Anything different about racing at the World Championships? WD: Naturally the rules were a lot stricter. It was a non-drafting race, which on a hilly course with so many other athletes racing was quite challenging. You never seemed to be away from the Technical Officials on the motorbikes and the dreaded whistle was constantly being blown and cards issued. I thought I’d be getting a 5-minute penalty on one hill as I just struggled to overtake in the time allowed but got let off with a warning. A bonus was if you got a puncture one of the Technical Officials would contact one of the mechanics and they would fix your bike! Each motorbike had several wheels on with different rim depths and they would simply take your flat and give you a new wheel for the rest of the race!

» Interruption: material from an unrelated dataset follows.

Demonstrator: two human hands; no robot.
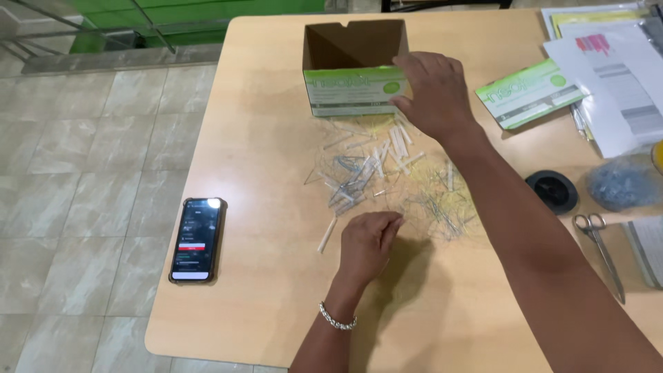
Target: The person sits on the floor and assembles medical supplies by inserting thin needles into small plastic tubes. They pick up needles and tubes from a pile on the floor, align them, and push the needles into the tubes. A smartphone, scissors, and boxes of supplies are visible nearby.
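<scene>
An open cardboard box (349, 69) with a green and white front stands at the far middle of the wooden table (262, 173). My right hand (431, 93) rests on its right front corner, fingers spread over the edge. A loose pile of small clear plastic packets and thin tubes (387, 176) lies in front of the box. My left hand (369, 242), with a metal bracelet on the wrist, sits at the near edge of the pile with fingers curled; I cannot tell if it pinches a piece.
A black phone (197, 239) with a lit screen lies near the table's left edge. On the right are a flattened green and white box (528, 93), papers (615, 69), a black round lid (552, 190), scissors (602, 249) and a grey plastic bag (621, 183). Tiled floor lies beyond the left edge.
</scene>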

The race was incredibly well organised. Once the revised start times were announced, they were kept to. In fact, a lot of people didn’t make it to the swim start line as they started the races on time, even if people were still getting in. I had been warned about this from the Aquathon the day before.

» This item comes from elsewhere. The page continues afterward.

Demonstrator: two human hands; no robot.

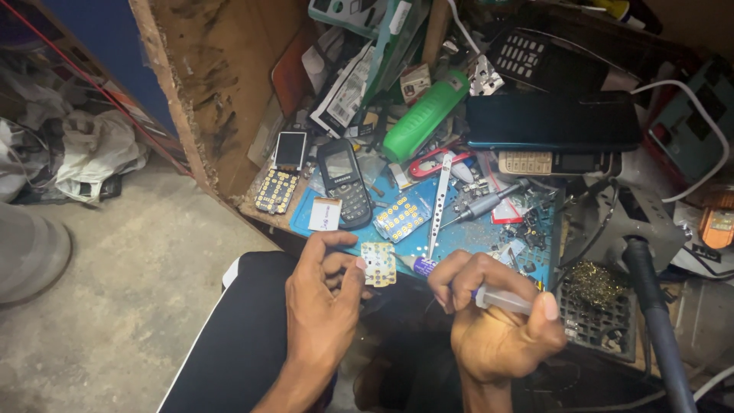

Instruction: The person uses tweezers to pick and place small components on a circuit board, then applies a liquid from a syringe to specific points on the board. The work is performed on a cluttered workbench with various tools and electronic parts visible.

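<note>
Right hand: the right hand (pixel 497 325) is clenched around a small syringe (pixel 489 297), thumb on the plunger end, purple tip aimed at the keypad membrane.
Left hand: the left hand (pixel 325 302) pinches a pale keypad membrane (pixel 379 264) with yellow dots between thumb and fingertips, just in front of the mat's near edge.
Mat: a blue work mat (pixel 459 233) carries a second keypad sheet (pixel 404 216), white tweezers (pixel 440 200) and a grey screwdriver (pixel 483 205).
Phones: a black keypad phone (pixel 344 182) lies on the mat's left part; a bare phone board (pixel 281 177) sits further left.
Behind: a green cylinder (pixel 424 115) lies beside a dark flat case (pixel 552 121).
</note>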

SW: No, I tried not to think about it as a World Champs as it was beginning to play with my mind and make me feel more pressure that I don’t cope well with. I decided to (try) think of it as just another race.

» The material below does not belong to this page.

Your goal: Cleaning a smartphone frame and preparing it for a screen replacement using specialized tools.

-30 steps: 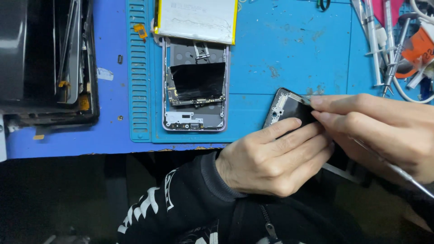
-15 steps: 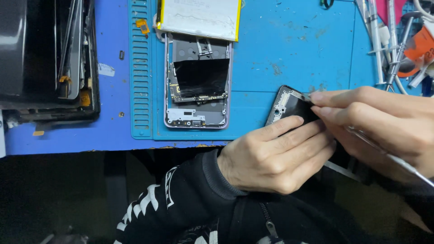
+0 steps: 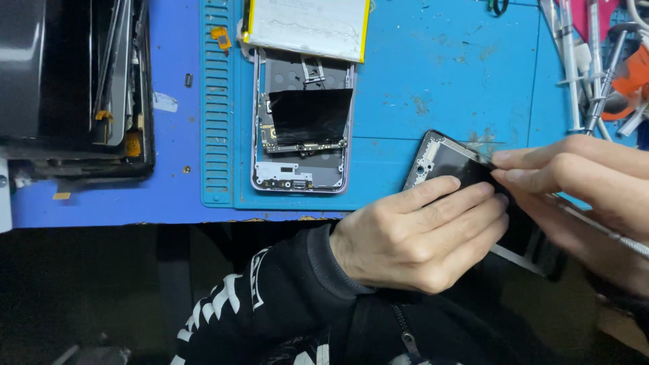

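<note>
My left hand (image 3: 422,230) curls over a black phone back panel (image 3: 439,159) at the near edge of the blue mat, fingers pressing along its dark surface. My right hand (image 3: 588,182) comes in from the right, fingertips pinched at the panel's upper right edge, with a thin metal tool (image 3: 608,233) running back under the palm. The lower part of the panel is hidden beneath both hands. To the left lies an opened phone frame (image 3: 301,122), its circuit board showing and a black sheet across the middle.
A white-and-yellow battery pack (image 3: 307,27) lies above the opened phone. A black tray of phone parts (image 3: 74,88) stands at the left. Tweezers and metal tools (image 3: 581,61) lie at the top right on the blue work mat (image 3: 433,74).
The view has drifted slightly. My right fingertips have closed in a little tighter on the panel's upper edge; my left hand stays pressed on it.
</note>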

TE: Not the World Championships per se, but it’s worth paying up for the big events that race on closed roads.
Was it a big after party?
WD: The whole of Pontevedra seemed to come out for the closing party in the main square. Despite all the people, I managed to find a few athletes that I’d made friends with during the event. Following all the medal ceremonies, there were speeches by the outgoing committee as well as from Almere (Holland), where the 2020 championships will be held. A Queen tribute band of dubious quality followed!!
SW: I honestly couldn't tell you!! I felt fine after the race finished and collected all my things and walked back to our apartment we had rented and then felt soooo sick! Obviously the days exertions in too high a heat and taken their toll and I was nauseous and dizzy so had to lie down - I didn't even have the bottle of bubbly we had bought or the celebratory ice-creams!
TE: No party, but I definitely enjoyed finishing a race I wasn’t sure I could complete.
Any advice following the race? WD: I’m not sure if it is true or just Facebook chat, but a number of people had issues with their electric gears going flat overnight. We had to rack all the bikes the night before. Due to the high winds we were told to rack by the gear levers and not the saddle. Some people still racked by the saddle and tied their bike to the pole, but this was undone by the marshals. Another lady tried covering her bike, but the cover couldn’t handle the rack. Those with electronic gearing though found out on the bike course that the swaying of the bikes or the pressure of the gear levers on the pole and flattened their battery and they couldn’t complete the bike race. If you have electric gears – always have a charger for transition.
SW: Not all goals have to be time or performance based. Sometimes it is perfectly acceptable to complete a race for completing a races sake......just go and enjoy yourself, I mean how disappointed would you be if you raced so hard you didn’t even look at the scenery or enjoy the crowds or remember any of the course. Life is for living and remembering, not riding with your head down.
TE: Try and see the positives! In the lead up, I had done as much training as possible given work and family commitments and although I was putting in some good workouts all I could think about were the sessions I’d missed. In hindsight, I could’ve taken more comfort in my preparation and trusted my coach!